Esta selección de documentación, producida por el Museo Reina Sofía y conservada en su Archivo Central, incluye fotografías, planos y otros documentos que testimonian la transformación arquitectónica y funcional del edificio: desde su uso como hospital a su adaptación como espacio expositivo que pone en valor sus cualidades arquitectónicas y museográficas. Junto a estos materiales, se incorporan algunos fondos heredados de instituciones precedentes, como el Museo de Arte Moderno y el Museo Español de Arte Contemporáneo, así como otros que testimonian importantes hitos de su historia.

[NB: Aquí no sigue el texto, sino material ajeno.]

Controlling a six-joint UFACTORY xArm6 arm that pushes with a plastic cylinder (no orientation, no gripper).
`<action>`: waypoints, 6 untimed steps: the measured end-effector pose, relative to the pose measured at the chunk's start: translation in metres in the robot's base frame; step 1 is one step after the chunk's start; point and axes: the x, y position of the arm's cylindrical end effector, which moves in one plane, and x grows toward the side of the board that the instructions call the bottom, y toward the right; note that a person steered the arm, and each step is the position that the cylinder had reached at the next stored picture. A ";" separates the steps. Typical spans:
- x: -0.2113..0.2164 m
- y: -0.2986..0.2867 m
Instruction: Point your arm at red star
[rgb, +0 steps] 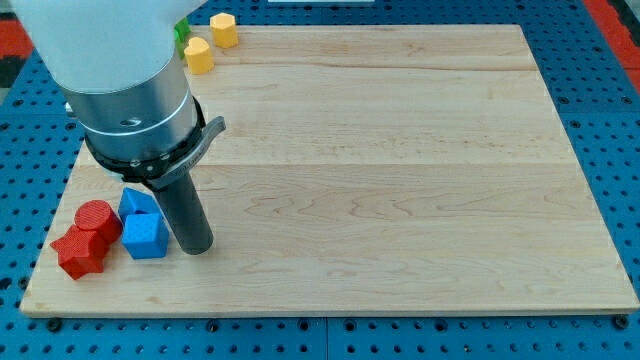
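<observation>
Resting on the wooden board (400, 150) near its bottom-left corner, my tip (196, 248) is a bare rod with no jaws to open or close. Just beside it on the view's left sits a blue cube (145, 236), with another blue block (136, 203) behind. Farther left lie a red cylinder (97, 217) and the red star (79, 251), nearest the corner. Two yellow blocks (211, 42) and a green block (182, 31) sit at the top-left edge.

- My tip (196, 247) rests low at the view's left, touching the bench.
- The dark rod slants up into a grey-and-white arm housing (120, 70).
</observation>
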 end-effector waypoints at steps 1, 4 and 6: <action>0.001 0.001; 0.068 -0.016; 0.054 -0.172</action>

Un conjunto que, en definitiva, permite contextualizar la trayectoria administrativa y patrimonial que antecede al actual Museo y ofrecer una visión continuada de su desarrollo institucional.
Este proyecto se desarrolla en el marco de Mirar de cerca, una de las líneas que configuran el programa de mediación Casi libros, enfocado en dar a conocer los fondos de la Biblioteca y Centro de Documentación del Museo y difundir las herramientas especializadas para la investigación en el arte y la creación contemporánea, a través de talleres, cursos y guías temáticas.